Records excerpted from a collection

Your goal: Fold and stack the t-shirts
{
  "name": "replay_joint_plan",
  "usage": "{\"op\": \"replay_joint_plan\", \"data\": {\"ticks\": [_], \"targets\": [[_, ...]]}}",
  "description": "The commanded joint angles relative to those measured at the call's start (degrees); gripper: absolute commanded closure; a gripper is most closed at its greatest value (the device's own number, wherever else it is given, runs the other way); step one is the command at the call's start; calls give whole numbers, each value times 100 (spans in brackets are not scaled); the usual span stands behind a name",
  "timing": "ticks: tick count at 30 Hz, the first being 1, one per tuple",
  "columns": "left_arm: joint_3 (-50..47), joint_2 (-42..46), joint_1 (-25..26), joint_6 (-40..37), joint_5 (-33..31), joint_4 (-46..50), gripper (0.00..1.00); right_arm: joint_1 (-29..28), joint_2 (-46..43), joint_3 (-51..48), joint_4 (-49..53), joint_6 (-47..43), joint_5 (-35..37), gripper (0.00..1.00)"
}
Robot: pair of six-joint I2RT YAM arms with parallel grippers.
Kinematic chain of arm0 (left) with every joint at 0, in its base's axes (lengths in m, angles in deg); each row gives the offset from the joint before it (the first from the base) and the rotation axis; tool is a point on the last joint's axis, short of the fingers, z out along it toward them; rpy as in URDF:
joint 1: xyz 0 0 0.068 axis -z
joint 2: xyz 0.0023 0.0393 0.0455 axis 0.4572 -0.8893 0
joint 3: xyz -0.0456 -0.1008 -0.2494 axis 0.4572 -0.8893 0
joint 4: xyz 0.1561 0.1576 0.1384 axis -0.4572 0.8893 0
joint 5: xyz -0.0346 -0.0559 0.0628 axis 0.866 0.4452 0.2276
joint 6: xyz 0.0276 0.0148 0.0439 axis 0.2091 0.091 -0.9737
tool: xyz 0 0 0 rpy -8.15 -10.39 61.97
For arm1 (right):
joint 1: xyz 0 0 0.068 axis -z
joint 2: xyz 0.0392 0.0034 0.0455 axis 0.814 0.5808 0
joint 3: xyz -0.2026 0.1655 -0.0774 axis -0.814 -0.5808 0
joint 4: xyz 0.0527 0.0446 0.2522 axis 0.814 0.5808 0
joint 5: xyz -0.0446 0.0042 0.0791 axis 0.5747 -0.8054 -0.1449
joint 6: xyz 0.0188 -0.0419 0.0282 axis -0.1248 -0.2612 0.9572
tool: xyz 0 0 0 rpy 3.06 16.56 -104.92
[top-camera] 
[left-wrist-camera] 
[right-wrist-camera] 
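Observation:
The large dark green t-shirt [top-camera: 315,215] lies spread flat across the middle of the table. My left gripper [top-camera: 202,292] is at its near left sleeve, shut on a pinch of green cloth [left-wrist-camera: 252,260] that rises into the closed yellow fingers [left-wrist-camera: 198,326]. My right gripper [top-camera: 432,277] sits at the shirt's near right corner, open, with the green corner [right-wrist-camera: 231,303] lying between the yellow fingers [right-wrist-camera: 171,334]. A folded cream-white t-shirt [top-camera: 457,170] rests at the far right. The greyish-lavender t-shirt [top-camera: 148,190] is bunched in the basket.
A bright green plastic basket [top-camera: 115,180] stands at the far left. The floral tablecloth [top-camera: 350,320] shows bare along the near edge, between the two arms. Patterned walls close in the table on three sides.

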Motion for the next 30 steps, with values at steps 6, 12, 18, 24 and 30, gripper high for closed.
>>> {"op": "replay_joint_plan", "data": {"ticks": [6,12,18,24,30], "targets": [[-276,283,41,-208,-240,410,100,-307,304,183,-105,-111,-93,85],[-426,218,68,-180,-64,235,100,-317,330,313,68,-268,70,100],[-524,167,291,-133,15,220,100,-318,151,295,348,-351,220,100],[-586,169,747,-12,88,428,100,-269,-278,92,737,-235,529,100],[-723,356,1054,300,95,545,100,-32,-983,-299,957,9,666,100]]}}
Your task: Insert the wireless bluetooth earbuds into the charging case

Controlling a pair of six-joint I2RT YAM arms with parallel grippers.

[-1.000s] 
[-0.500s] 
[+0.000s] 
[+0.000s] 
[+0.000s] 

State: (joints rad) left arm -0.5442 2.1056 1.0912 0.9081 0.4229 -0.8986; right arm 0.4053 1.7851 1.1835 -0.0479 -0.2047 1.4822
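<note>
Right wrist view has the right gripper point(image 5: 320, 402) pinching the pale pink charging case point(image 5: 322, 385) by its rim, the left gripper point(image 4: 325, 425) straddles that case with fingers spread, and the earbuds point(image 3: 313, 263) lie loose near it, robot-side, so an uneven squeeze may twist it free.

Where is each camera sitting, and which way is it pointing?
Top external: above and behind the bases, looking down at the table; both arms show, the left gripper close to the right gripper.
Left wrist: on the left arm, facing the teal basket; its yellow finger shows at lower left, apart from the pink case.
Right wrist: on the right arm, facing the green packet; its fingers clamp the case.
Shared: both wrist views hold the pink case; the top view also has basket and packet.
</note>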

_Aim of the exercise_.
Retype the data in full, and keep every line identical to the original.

_Completed exercise_.
Your goal: Fold and stack the t-shirts
{
  "name": "replay_joint_plan",
  "usage": "{\"op\": \"replay_joint_plan\", \"data\": {\"ticks\": [_], \"targets\": [[_, ...]]}}",
  "description": "The commanded joint angles relative to those measured at the call's start (degrees); gripper: absolute commanded closure; a gripper is most closed at its greatest value (the device's own number, wherever else it is given, runs the other way); step one is the command at the call's start; calls give whole numbers, each value times 100 (spans in brackets are not scaled); the usual span stands behind a name",
  "timing": "ticks: tick count at 30 Hz, the first being 1, one per tuple",
  "columns": "left_arm: joint_3 (-50..47), joint_2 (-42..46), joint_1 (-25..26), joint_6 (-40..37), joint_5 (-33..31), joint_4 (-46..50), gripper (0.00..1.00); right_arm: joint_1 (-29..28), joint_2 (-46..43), joint_3 (-51..48), joint_4 (-49..53), joint_6 (-47..43), joint_5 (-35..37), gripper (0.00..1.00)"
}
Robot: pair of six-joint I2RT YAM arms with parallel grippers.
Kinematic chain of arm0 (left) with every joint at 0, in its base's axes (lengths in m, angles in deg); each row gives the offset from the joint before it (the first from the base) and the rotation axis; tool is a point on the last joint's axis, short of the fingers, z out along it toward them; rpy as in URDF:
joint 1: xyz 0 0 0.068 axis -z
joint 2: xyz 0.0023 0.0393 0.0455 axis 0.4572 -0.8893 0
joint 3: xyz -0.0456 -0.1008 -0.2494 axis 0.4572 -0.8893 0
joint 4: xyz 0.1561 0.1576 0.1384 axis -0.4572 0.8893 0
joint 5: xyz -0.0346 -0.0559 0.0628 axis 0.866 0.4452 0.2276
joint 6: xyz 0.0276 0.0148 0.0439 axis 0.2091 0.091 -0.9737
tool: xyz 0 0 0 rpy -8.15 -10.39 61.97
For arm1 (right):
joint 1: xyz 0 0 0.068 axis -z
joint 2: xyz 0.0392 0.0034 0.0455 axis 0.814 0.5808 0
joint 3: xyz -0.2026 0.1655 -0.0774 axis -0.814 -0.5808 0
joint 4: xyz 0.0527 0.0446 0.2522 axis 0.814 0.5808 0
joint 5: xyz -0.0446 0.0042 0.0791 axis 0.5747 -0.8054 -0.1449
joint 6: xyz 0.0188 -0.0419 0.0282 axis -0.1248 -0.2612 0.9572
tool: xyz 0 0 0 rpy 3.06 16.56 -104.92
[top-camera] 
[left-wrist-camera] 
[right-wrist-camera] 
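Observation:
The large dark green t-shirt [top-camera: 315,215] lies spread flat across the middle of the table. My left gripper [top-camera: 202,292] is at its near left sleeve, shut on a pinch of green cloth [left-wrist-camera: 252,260] that rises into the closed yellow fingers [left-wrist-camera: 198,326]. My right gripper [top-camera: 432,277] sits at the shirt's near right corner, open, with the green corner [right-wrist-camera: 231,303] lying between the yellow fingers [right-wrist-camera: 171,334]. A folded cream-white t-shirt [top-camera: 457,170] rests at the far right. The greyish-lavender t-shirt [top-camera: 148,190] is bunched in the basket.
A bright green plastic basket [top-camera: 115,180] stands at the far left. The floral tablecloth [top-camera: 350,320] shows bare along the near edge, between the two arms. Patterned walls close in the table on three sides.
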
Motion for the next 30 steps, with values at steps 6, 12, 18, 24 and 30, gripper high for closed.
>>> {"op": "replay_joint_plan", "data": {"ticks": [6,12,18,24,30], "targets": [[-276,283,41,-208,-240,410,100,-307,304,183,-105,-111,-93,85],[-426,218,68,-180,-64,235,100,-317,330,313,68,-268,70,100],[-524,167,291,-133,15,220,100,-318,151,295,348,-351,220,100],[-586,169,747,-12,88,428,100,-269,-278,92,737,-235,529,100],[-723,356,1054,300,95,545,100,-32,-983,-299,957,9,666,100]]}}
Your task: Insert the wireless bluetooth earbuds into the charging case

Controlling a pair of six-joint I2RT YAM arms with parallel grippers.

[-1.000s] 
[-0.500s] 
[+0.000s] 
[+0.000s] 
[+0.000s] 

State: (joints rad) left arm -0.5442 2.1056 1.0912 0.9081 0.4229 -0.8986; right arm 0.4053 1.7851 1.1835 -0.0479 -0.2047 1.4822
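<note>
Right wrist view has the right gripper point(image 5: 320, 402) pinching the pale pink charging case point(image 5: 322, 385) by its rim, the left gripper point(image 4: 325, 425) straddles that case with fingers spread, and the earbuds point(image 3: 313, 263) lie loose near it, robot-side, so an uneven squeeze may twist it free.

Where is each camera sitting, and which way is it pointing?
Top external: above and behind the bases, looking down at the table; both arms show, the left gripper close to the right gripper.
Left wrist: on the left arm, facing the teal basket; its yellow finger shows at lower left, apart from the pink case.
Right wrist: on the right arm, facing the green packet; its fingers clamp the case.
Shared: both wrist views hold the pink case; the top view also has basket and packet.
</note>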

There is nothing more to this exercise.